• Work task
Copy out all the entries exactly.

=== Section Start ===

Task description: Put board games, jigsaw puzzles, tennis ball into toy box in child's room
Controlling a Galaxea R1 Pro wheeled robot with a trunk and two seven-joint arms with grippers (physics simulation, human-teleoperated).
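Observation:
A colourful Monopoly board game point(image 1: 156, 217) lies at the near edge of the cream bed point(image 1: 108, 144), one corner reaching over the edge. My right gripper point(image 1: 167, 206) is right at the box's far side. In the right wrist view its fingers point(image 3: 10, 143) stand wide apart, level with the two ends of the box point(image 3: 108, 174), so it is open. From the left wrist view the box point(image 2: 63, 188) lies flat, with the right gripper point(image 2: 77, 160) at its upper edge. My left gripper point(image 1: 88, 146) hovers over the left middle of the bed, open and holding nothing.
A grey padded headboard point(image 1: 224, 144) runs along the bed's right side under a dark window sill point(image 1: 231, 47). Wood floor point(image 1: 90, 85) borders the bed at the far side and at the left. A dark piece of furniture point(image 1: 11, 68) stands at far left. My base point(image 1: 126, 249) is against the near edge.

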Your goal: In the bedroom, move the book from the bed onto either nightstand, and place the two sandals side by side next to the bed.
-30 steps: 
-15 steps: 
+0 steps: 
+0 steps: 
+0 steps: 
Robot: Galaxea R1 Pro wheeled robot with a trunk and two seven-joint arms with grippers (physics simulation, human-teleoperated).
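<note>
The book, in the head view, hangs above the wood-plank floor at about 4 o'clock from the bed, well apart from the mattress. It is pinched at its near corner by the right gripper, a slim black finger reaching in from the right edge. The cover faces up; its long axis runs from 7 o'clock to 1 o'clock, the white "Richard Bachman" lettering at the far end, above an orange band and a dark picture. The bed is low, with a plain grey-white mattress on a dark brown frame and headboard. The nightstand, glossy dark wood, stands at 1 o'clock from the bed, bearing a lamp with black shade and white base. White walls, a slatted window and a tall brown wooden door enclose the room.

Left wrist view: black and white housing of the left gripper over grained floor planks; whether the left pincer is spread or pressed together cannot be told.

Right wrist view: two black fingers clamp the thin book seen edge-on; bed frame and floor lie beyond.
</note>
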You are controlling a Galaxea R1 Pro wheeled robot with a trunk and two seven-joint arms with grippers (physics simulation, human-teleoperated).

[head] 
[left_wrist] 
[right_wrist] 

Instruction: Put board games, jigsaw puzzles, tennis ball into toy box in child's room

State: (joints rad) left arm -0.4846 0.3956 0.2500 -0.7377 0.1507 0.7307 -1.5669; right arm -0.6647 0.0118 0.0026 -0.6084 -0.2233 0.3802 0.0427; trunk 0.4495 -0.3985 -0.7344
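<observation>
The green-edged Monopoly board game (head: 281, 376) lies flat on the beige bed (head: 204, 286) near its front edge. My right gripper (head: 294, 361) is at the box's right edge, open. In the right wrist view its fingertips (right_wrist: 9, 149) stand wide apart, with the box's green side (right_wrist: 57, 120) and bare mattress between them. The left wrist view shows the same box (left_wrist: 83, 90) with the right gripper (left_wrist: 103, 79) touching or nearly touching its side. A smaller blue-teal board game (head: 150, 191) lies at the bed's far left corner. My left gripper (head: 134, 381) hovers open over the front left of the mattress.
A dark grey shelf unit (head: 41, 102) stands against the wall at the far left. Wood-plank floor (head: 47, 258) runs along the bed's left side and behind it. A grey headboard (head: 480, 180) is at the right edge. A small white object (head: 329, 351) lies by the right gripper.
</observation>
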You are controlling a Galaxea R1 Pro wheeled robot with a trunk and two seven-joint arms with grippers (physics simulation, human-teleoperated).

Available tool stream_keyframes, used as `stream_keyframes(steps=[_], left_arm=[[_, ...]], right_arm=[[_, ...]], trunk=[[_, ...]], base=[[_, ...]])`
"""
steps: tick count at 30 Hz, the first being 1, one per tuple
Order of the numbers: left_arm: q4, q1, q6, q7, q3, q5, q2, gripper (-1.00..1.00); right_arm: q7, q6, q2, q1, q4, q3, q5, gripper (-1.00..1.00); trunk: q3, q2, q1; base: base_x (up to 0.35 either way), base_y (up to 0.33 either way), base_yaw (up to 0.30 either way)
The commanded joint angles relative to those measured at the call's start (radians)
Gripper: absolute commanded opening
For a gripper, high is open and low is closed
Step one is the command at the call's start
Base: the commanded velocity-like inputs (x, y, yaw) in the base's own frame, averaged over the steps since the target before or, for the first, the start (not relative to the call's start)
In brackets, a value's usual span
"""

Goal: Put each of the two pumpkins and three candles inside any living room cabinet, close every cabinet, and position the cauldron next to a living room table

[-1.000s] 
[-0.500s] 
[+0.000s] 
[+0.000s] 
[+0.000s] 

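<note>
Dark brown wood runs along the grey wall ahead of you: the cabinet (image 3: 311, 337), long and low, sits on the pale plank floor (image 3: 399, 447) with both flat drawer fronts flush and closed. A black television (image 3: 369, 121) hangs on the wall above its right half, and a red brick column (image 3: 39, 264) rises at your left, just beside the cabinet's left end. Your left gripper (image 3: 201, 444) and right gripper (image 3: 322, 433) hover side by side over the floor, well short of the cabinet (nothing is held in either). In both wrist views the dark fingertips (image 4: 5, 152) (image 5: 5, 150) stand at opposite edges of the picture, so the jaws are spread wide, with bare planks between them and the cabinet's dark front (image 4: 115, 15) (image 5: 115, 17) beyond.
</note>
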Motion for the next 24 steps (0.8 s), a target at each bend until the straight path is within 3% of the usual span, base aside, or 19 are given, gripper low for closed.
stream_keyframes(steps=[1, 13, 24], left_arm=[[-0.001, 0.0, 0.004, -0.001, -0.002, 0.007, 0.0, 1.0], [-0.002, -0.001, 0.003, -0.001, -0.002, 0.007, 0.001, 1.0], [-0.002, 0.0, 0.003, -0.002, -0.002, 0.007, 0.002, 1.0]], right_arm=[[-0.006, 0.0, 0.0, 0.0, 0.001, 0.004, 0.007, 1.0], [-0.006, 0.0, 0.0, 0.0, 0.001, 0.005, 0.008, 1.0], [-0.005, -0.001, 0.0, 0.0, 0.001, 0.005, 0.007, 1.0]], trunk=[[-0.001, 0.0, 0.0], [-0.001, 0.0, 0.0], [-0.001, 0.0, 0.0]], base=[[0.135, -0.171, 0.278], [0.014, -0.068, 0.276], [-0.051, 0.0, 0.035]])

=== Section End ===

• Answer area
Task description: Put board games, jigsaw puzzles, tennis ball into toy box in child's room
Controlling a Galaxea R1 Pro wheeled robot with a trunk and two seven-joint arms with grippers (physics simulation, human-teleoperated).
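Observation:
A colourful Monopoly board game point(image 1: 156, 217) lies at the near edge of the cream bed point(image 1: 108, 144), one corner reaching over the edge. My right gripper point(image 1: 167, 206) is right at the box's far side. In the right wrist view its fingers point(image 3: 10, 143) stand wide apart, level with the two ends of the box point(image 3: 108, 174), so it is open. From the left wrist view the box point(image 2: 63, 188) lies flat, with the right gripper point(image 2: 77, 160) at its upper edge. My left gripper point(image 1: 88, 146) hovers over the left middle of the bed, open and holding nothing.
A grey padded headboard point(image 1: 224, 144) runs along the bed's right side under a dark window sill point(image 1: 231, 47). Wood floor point(image 1: 90, 85) borders the bed at the far side and at the left. A dark piece of furniture point(image 1: 11, 68) stands at far left. My base point(image 1: 126, 249) is against the near edge.
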
Your goal: In the bedroom, move the book from the bed onto either nightstand, and place the two sandals side by side next to the bed.
-30 steps: 
-15 steps: 
+0 steps: 
+0 steps: 
+0 steps: 
Robot: Galaxea R1 Pro wheeled robot with a trunk and two seven-joint arms with grippers (physics simulation, human-teleoperated).
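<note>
The book, in the head view, hangs above the wood-plank floor at about 4 o'clock from the bed, well apart from the mattress. It is pinched at its near corner by the right gripper, a slim black finger reaching in from the right edge. The cover faces up; its long axis runs from 7 o'clock to 1 o'clock, the white "Richard Bachman" lettering at the far end, above an orange band and a dark picture. The bed is low, with a plain grey-white mattress on a dark brown frame and headboard. The nightstand, glossy dark wood, stands at 1 o'clock from the bed, bearing a lamp with black shade and white base. White walls, a slatted window and a tall brown wooden door enclose the room.

Left wrist view: black and white housing of the left gripper over grained floor planks; whether the left pincer is spread or pressed together cannot be told.

Right wrist view: two black fingers clamp the thin book seen edge-on; bed frame and floor lie beyond.
</note>
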You are controlling a Galaxea R1 Pro wheeled robot with a trunk and two seven-joint arms with grippers (physics simulation, human-teleoperated).

[head] 
[left_wrist] 
[right_wrist] 

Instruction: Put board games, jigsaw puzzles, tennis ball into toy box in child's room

State: (joints rad) left arm -0.4846 0.3956 0.2500 -0.7377 0.1507 0.7307 -1.5669; right arm -0.6647 0.0118 0.0026 -0.6084 -0.2233 0.3802 0.0427; trunk 0.4495 -0.3985 -0.7344
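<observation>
The green-edged Monopoly board game (head: 281, 376) lies flat on the beige bed (head: 204, 286) near its front edge. My right gripper (head: 294, 361) is at the box's right edge, open. In the right wrist view its fingertips (right_wrist: 9, 149) stand wide apart, with the box's green side (right_wrist: 57, 120) and bare mattress between them. The left wrist view shows the same box (left_wrist: 83, 90) with the right gripper (left_wrist: 103, 79) touching or nearly touching its side. A smaller blue-teal board game (head: 150, 191) lies at the bed's far left corner. My left gripper (head: 134, 381) hovers open over the front left of the mattress.
A dark grey shelf unit (head: 41, 102) stands against the wall at the far left. Wood-plank floor (head: 47, 258) runs along the bed's left side and behind it. A grey headboard (head: 480, 180) is at the right edge. A small white object (head: 329, 351) lies by the right gripper.
</observation>
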You are controlling a Galaxea R1 Pro wheeled robot with a trunk and two seven-joint arms with grippers (physics simulation, human-teleoperated).

Available tool stream_keyframes, used as `stream_keyframes(steps=[_], left_arm=[[_, ...]], right_arm=[[_, ...]], trunk=[[_, ...]], base=[[_, ...]])`
"""
steps: tick count at 30 Hz, the first being 1, one per tuple
Order of the numbers: left_arm: q4, q1, q6, q7, q3, q5, q2, gripper (-1.00..1.00); right_arm: q7, q6, q2, q1, q4, q3, q5, gripper (-1.00..1.00); trunk: q3, q2, q1; base: base_x (up to 0.35 either way), base_y (up to 0.33 either way), base_yaw (up to 0.30 either way)
The commanded joint angles relative to those measured at the call's start (radians)
Gripper: absolute commanded opening
For a gripper, high is open and low is closed
Step one is the command at the call's start
Base: the commanded velocity-like inputs (x, y, yaw) in the base's own frame, averaged over the steps since the target before or, for the first, the start (not relative to the call's start)
In brackets, a value's usual span
"""

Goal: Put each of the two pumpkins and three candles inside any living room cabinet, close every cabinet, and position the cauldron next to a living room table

[-1.000s] 
[-0.500s] 
[+0.000s] 
[+0.000s] 
[+0.000s] 

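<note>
Dark brown wood runs along the grey wall ahead of you: the cabinet (image 3: 311, 337), long and low, sits on the pale plank floor (image 3: 399, 447) with both flat drawer fronts flush and closed. A black television (image 3: 369, 121) hangs on the wall above its right half, and a red brick column (image 3: 39, 264) rises at your left, just beside the cabinet's left end. Your left gripper (image 3: 201, 444) and right gripper (image 3: 322, 433) hover side by side over the floor, well short of the cabinet (nothing is held in either). In both wrist views the dark fingertips (image 4: 5, 152) (image 5: 5, 150) stand at opposite edges of the picture, so the jaws are spread wide, with bare planks between them and the cabinet's dark front (image 4: 115, 15) (image 5: 115, 17) beyond.
</note>
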Motion for the next 24 steps (0.8 s), a target at each bend until the straight path is within 3% of the usual span, base aside, or 19 are given, gripper low for closed.
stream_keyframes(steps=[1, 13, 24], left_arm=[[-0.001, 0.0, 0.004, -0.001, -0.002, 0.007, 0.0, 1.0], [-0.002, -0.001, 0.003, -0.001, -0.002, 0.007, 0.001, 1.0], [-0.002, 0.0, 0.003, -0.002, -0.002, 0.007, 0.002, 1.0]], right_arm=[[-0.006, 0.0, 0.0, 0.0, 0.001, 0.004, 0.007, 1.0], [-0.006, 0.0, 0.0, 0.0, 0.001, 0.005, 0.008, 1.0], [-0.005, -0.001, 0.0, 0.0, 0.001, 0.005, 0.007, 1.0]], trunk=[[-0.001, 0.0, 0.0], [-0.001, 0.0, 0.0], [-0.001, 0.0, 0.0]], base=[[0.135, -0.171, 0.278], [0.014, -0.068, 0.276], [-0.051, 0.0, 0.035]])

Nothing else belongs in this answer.